Task description> I would like the listing below retyped exactly, line by line.

Recorded data>
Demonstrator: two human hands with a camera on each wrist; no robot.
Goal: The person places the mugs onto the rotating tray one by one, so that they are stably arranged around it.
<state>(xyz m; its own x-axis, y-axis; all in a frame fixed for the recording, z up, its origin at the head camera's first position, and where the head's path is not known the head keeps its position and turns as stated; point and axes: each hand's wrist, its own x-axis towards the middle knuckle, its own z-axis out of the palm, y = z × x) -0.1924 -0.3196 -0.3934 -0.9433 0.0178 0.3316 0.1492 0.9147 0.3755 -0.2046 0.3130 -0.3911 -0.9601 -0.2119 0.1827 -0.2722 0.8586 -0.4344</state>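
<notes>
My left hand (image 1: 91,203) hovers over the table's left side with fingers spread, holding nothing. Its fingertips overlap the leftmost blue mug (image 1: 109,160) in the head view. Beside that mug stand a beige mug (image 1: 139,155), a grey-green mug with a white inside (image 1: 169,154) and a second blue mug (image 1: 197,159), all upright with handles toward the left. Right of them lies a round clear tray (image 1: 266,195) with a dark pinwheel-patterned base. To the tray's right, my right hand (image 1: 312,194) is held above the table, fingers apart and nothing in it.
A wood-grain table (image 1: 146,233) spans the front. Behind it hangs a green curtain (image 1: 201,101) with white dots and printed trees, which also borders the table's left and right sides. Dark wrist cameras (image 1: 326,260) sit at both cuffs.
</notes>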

Your response>
Demonstrator: two human hands with a camera on each wrist; no robot.
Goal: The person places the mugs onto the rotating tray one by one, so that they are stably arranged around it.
<state>(xyz m; its own x-axis, y-axis; all in a frame fixed for the recording, z up, its origin at the head camera's first position, and where the head's path is not known the head keeps its position and turns as stated; point and axes: each hand's wrist, its own x-axis towards the middle knuckle, its own z-axis out of the palm, y = z × x) -0.1924 -0.3196 -0.3934 -0.9433 0.0178 0.3316 0.1492 0.9147 0.3755 -0.2046 0.3130 -0.3911 -0.9601 -0.2119 0.1827 -0.2722 0.8586 -0.4344</state>
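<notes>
My left hand (image 1: 91,203) hovers over the table's left side with fingers spread, holding nothing. Its fingertips overlap the leftmost blue mug (image 1: 109,160) in the head view. Beside that mug stand a beige mug (image 1: 139,155), a grey-green mug with a white inside (image 1: 169,154) and a second blue mug (image 1: 197,159), all upright with handles toward the left. Right of them lies a round clear tray (image 1: 266,195) with a dark pinwheel-patterned base. To the tray's right, my right hand (image 1: 312,194) is held above the table, fingers apart and nothing in it.
A wood-grain table (image 1: 146,233) spans the front. Behind it hangs a green curtain (image 1: 201,101) with white dots and printed trees, which also borders the table's left and right sides. Dark wrist cameras (image 1: 326,260) sit at both cuffs.
</notes>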

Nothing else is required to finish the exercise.